1st Edition

The New Audience for Old TV Considering the Resurgent Popularity of The Sopranos

By Alexander H. Beare Copyright 2025
    152 Pages 2 B/W Illustrations
    by Routledge

    In 2020-21, the classic HBO show The Sopranos (1999-2007) saw a rapid increase in viewership and was proclaimed to be one of the “hottest shows of lockdown” by outlets like The Guardian and GQ.  This resurgent popularity of The Sopranos raises important analytical questions for media scholars—how do audiences understand a complex text like The Sopranos in a radically different televisual and cultural context? Did they adapt the show to fit the particularities of the present moment or was it simply a nostalgic escape from the bleak conditions of the pandemic? Perhaps most importantly though, did the distinct televisual environment of the 2020s bring with it markedly new ways for audiences to understand ‘old’ shows?
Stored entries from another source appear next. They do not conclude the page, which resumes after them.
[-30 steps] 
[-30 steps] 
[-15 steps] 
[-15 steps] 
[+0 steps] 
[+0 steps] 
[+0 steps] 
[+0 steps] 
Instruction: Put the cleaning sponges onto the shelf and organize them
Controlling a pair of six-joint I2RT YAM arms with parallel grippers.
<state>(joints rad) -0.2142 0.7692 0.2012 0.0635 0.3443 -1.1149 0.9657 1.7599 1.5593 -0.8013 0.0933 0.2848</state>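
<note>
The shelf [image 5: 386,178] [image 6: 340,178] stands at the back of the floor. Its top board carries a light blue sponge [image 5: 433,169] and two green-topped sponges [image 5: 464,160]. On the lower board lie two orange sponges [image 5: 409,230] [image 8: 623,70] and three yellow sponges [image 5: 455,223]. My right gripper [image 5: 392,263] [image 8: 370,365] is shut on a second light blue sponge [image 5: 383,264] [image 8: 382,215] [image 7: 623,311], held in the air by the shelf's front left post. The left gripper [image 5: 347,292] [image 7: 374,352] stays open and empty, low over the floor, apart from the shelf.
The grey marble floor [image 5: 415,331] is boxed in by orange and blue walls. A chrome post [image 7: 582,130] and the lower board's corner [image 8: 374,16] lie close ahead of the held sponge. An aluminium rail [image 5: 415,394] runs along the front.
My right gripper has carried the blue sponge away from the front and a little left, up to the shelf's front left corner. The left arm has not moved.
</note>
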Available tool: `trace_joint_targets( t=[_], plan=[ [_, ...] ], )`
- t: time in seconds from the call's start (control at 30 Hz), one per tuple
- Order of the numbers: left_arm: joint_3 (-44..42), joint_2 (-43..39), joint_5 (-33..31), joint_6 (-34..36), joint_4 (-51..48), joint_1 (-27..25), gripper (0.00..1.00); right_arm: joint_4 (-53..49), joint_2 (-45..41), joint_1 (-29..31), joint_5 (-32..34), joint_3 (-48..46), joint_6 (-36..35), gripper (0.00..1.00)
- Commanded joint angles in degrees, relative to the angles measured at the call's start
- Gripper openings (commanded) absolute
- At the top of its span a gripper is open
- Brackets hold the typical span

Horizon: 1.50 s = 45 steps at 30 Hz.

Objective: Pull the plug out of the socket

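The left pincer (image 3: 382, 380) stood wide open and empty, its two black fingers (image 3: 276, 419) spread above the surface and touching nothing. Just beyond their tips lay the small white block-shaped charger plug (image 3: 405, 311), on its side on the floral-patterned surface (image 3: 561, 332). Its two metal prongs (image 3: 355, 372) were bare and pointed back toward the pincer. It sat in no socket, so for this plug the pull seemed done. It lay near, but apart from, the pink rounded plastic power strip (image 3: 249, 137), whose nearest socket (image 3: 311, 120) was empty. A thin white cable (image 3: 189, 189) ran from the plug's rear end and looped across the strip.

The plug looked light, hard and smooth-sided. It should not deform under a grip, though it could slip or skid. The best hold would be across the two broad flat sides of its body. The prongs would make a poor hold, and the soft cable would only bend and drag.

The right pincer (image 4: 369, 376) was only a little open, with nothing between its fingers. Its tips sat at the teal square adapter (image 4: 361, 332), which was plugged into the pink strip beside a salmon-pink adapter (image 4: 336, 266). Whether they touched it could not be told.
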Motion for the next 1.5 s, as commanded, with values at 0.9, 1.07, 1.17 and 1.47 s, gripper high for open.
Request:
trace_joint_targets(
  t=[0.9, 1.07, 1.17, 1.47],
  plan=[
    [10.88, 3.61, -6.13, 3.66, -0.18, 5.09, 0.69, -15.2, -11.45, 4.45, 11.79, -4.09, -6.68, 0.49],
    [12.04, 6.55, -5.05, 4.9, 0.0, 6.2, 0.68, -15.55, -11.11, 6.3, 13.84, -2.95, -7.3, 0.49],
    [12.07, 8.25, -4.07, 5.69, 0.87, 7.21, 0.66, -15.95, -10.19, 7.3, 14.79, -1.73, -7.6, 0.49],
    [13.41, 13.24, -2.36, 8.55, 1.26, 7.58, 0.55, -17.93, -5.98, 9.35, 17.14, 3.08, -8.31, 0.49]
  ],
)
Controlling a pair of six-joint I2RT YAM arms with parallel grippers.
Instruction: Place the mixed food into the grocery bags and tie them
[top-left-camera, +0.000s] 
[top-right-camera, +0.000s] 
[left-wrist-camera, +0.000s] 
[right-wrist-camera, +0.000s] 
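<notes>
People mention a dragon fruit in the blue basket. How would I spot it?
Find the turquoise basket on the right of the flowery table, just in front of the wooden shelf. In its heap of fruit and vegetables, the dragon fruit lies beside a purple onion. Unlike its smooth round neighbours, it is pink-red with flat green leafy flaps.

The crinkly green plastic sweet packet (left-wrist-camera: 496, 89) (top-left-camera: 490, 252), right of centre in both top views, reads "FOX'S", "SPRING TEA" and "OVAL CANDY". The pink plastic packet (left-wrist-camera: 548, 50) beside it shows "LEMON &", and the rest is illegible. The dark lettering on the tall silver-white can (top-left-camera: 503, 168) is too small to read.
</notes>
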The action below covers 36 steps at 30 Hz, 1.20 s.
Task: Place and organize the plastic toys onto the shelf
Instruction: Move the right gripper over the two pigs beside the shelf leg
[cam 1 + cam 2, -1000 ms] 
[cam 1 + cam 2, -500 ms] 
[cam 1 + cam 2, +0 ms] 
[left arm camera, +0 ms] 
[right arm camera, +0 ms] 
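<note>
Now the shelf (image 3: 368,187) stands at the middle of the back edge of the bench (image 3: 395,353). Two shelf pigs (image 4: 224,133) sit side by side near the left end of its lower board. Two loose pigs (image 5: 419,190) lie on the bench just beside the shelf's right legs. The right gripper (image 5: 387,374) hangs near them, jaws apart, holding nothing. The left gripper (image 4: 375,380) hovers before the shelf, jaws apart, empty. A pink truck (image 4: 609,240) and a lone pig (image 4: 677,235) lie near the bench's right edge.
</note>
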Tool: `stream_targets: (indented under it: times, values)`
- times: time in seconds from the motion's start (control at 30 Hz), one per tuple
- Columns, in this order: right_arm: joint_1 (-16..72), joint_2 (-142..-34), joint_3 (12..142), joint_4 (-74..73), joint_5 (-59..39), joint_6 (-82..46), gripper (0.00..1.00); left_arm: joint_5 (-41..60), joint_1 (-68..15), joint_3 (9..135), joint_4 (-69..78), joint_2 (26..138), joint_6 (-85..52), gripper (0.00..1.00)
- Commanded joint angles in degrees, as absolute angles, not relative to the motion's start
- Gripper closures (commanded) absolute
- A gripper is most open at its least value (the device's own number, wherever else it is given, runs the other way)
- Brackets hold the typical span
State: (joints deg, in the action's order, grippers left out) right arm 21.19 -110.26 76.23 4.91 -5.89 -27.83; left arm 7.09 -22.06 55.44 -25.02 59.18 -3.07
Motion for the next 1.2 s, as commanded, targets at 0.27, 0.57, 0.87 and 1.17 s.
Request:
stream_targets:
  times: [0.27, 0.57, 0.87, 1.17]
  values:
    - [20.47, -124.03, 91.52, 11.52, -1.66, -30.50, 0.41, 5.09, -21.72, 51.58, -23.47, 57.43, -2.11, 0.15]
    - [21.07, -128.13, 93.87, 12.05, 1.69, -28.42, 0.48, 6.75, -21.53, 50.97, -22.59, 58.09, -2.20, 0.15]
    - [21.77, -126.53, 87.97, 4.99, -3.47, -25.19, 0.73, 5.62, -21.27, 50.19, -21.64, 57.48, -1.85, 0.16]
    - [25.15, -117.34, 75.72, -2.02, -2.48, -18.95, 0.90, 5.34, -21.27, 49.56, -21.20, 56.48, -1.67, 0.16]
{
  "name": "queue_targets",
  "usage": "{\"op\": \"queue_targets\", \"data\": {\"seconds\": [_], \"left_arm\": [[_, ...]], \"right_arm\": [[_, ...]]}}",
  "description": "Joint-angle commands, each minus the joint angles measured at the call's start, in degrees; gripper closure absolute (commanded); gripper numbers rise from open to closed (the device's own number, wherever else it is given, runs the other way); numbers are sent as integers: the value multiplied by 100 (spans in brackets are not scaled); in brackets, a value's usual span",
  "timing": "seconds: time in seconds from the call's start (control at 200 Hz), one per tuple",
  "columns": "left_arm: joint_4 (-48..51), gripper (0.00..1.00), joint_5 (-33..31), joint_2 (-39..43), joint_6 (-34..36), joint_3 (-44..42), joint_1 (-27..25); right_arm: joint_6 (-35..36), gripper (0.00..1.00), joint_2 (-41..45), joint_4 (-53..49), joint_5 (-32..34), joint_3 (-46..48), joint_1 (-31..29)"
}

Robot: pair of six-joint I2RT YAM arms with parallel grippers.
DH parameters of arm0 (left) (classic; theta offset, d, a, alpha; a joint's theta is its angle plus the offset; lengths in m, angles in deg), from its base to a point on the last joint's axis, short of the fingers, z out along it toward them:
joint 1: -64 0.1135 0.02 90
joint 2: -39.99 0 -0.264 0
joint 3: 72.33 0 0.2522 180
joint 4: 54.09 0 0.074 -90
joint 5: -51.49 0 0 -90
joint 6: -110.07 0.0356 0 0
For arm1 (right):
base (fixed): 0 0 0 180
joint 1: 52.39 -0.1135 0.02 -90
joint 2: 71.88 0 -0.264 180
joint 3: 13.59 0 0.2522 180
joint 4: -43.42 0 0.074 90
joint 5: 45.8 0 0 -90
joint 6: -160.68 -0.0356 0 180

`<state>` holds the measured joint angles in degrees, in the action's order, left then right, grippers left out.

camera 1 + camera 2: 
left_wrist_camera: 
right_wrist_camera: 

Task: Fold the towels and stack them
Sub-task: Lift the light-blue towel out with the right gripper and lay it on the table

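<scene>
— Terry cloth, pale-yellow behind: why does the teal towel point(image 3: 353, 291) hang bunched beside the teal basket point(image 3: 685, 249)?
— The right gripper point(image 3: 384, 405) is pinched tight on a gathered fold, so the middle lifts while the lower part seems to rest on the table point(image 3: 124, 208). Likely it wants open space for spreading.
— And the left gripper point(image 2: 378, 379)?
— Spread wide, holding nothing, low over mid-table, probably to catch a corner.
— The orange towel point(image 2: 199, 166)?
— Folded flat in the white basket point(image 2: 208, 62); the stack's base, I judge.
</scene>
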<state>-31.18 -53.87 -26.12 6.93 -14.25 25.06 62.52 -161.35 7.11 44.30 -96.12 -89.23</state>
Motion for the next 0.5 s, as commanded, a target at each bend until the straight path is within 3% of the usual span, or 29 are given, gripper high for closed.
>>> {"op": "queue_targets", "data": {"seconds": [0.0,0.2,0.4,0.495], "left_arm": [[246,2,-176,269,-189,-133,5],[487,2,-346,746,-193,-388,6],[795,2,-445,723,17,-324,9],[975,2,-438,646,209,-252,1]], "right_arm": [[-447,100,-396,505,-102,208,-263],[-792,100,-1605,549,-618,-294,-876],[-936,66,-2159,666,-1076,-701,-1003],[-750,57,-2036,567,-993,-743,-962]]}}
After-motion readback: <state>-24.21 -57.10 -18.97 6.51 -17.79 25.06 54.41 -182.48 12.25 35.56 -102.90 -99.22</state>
    The New Audience for Old TV is the first book to investigate how audiences re-read and re-interpret resurgent shows when watching in new cultural contexts. Based on a series of original research interviews with young fans, it considers how new contexts of interpretation, including the COVID-19 pandemic, Subscription Video on Demand (SVOD), and post #MeToo gender politics, informed the unique experience of watching. Using the metaphor of the anamorphic painting, it introduces the analytical framework of a ‘retrospective reading’ to reveal the new meanings that are being made available for ‘old’ TV.

    Ultimately, The New Audience for Old TV uncovers fresh insights into audiences’ experiences with ‘prestige’ TV and the new avenues of meaning-making in the age of streaming. 

    1. What’s With All the Tony Soprano Memes? The Sopranos Experience in 2020 2. ‘It’s Called Streaming T’: Shifting Interpretive Contexts and The Sopranos as a ‘New’ Text 3. The Sopranos as a Slow-moving Apocalypse During the COVID-19 Pandemic 4. ‘Adriana Reminds Me So Much of Fergie’: Nostalgia, Pandemic and No Tony 5. ‘Let Them Tear Each Other’s Throats Out’: Reconsidering the Feminist Cultural Work of The Sopranos 6.  ‘It’s Like a Fight Club Situation’: Audience Understandings of Gender in The Sopranos 7. Conclusion

    Biography

    Alexander H. Beare is a media studies scholar at The University of Adelaide. His work specialises in the dynamic relationship between televisual technologies and audience cultures. He has written about the industry logics underpinning Subscription Video on Demand (SVOD) programming imperatives and TV series such as The Sopranos, Ted Lasso, and Yellowjackets. Beare’s work has been published in academic journals including Television and New Media, Critical Studies in Television and Critical Studies in Media Communication.